• Prompt:
Filter the records, keeping every line that has the string "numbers".

• Available data:
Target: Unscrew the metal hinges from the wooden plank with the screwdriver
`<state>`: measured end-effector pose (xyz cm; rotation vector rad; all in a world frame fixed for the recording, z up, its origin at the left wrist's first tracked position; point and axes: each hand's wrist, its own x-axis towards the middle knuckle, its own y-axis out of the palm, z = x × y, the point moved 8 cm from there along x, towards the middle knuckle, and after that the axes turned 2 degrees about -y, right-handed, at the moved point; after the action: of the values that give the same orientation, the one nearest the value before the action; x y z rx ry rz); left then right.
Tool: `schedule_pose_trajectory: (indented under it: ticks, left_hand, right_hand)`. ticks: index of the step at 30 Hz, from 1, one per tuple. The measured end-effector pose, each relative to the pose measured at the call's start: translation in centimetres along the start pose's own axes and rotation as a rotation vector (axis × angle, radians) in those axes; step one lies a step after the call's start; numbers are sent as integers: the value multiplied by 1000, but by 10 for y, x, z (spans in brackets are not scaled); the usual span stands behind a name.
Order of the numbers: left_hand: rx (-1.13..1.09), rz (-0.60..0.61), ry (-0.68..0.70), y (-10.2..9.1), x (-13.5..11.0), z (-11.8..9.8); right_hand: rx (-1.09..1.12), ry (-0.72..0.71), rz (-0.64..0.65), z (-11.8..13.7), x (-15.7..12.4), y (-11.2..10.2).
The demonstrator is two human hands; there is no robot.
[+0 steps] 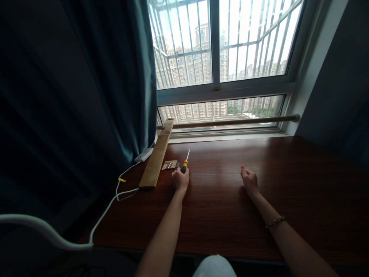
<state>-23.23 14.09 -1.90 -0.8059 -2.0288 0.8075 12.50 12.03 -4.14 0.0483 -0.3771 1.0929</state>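
My left hand (180,180) is closed around the black and yellow handle of a screwdriver (186,164). Its thin metal shaft points away from me, toward the window. Just left of that hand lie a few small dark screws (178,164), and beside them a small light-brown piece with metal parts (169,165) whose exact kind is too small to tell. Over to the right, my right hand (249,181) rests on the brown wooden table (219,200), fingers curled in and thumb on top. I see nothing in it, and it is apart from every other object.
A long wooden plank (155,163) lies at the left, its far end at the window rail (230,122). Beyond it sit a white power strip (144,154) and a white cable (105,215) running off left. A dark blue curtain (127,77) hangs along the left side.
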Motion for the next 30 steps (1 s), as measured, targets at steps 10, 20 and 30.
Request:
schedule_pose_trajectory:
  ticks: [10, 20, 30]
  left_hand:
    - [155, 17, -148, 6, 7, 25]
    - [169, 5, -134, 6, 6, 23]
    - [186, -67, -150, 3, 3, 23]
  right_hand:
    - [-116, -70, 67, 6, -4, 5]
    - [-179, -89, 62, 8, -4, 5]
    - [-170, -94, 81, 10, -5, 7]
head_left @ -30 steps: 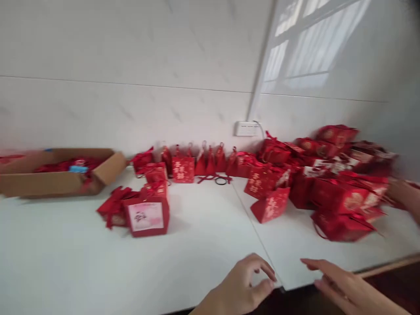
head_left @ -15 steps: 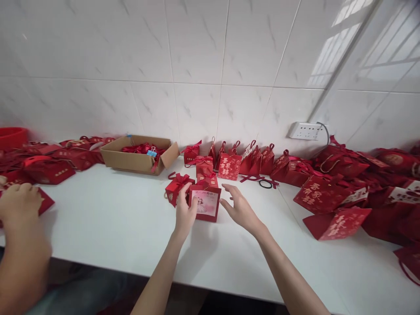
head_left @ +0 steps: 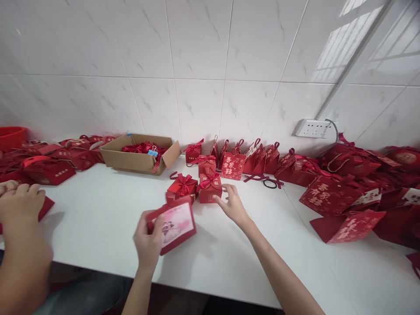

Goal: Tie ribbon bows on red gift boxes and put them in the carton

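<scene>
My left hand (head_left: 148, 240) grips a red gift box with a pink picture label (head_left: 173, 224), tilted and lifted just above the white table (head_left: 98, 218). My right hand (head_left: 231, 204) reaches forward with fingers spread, its fingertips touching a small red box with a ribbon bow (head_left: 210, 187). A second bowed box (head_left: 182, 187) stands just left of that one, and another (head_left: 206, 164) sits behind them.
Another person's hand (head_left: 19, 205) rests on flat red card at the left edge. An open cardboard box (head_left: 139, 154) holds red ribbons. Red gift bags (head_left: 341, 188) crowd the right side and the tiled back wall; a black hair tie (head_left: 270, 184) lies nearby.
My left hand has taken the labelled box and drawn it toward me, away from the cluster. My right hand moved forward onto the bowed box that stood behind it.
</scene>
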Tool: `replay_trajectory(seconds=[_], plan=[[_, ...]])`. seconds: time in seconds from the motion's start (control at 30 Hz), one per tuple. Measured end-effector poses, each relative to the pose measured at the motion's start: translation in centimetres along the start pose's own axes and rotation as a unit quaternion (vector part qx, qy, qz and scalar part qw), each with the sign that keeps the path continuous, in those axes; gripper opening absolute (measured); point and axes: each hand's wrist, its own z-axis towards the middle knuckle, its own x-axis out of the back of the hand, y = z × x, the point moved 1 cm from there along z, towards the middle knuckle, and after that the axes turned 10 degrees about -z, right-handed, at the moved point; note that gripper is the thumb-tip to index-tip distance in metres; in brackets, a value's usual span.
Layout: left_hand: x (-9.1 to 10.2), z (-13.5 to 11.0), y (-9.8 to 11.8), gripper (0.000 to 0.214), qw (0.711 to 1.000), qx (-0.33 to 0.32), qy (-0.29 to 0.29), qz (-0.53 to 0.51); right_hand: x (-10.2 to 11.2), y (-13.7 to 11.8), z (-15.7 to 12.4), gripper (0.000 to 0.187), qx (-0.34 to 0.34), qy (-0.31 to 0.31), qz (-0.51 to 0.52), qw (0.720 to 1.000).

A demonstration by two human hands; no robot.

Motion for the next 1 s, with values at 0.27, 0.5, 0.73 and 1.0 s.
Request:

• Solved exercise:
Tool: `schedule_pose_trajectory: (indented under it: ticks, left_hand, right_hand)`. ticks: index of the step at 30 Hz, from 1, one per tuple. The measured end-effector pose, each relative to the pose measured at the call's start: translation in centimetres along the start pose's own axes and rotation as a rotation vector (axis × angle, radians) in those axes; step one lies a step after the call's start; numbers are sent as integers: the value multiplied by 1000, but by 10 for y, x, z (spans in brackets are not scaled); the usual span stands behind a name.
Order of the numbers: left_hand: rx (-1.13..1.09), rz (-0.60..0.61), ry (-0.68..0.70), y (-10.2..9.1), x (-13.5..11.0), z (-11.8..9.8); right_hand: rx (-1.09..1.12), ry (-0.72..0.71), rz (-0.64..0.65), z (-11.8..13.7), x (-15.7..12.4), y (-11.2..10.2).

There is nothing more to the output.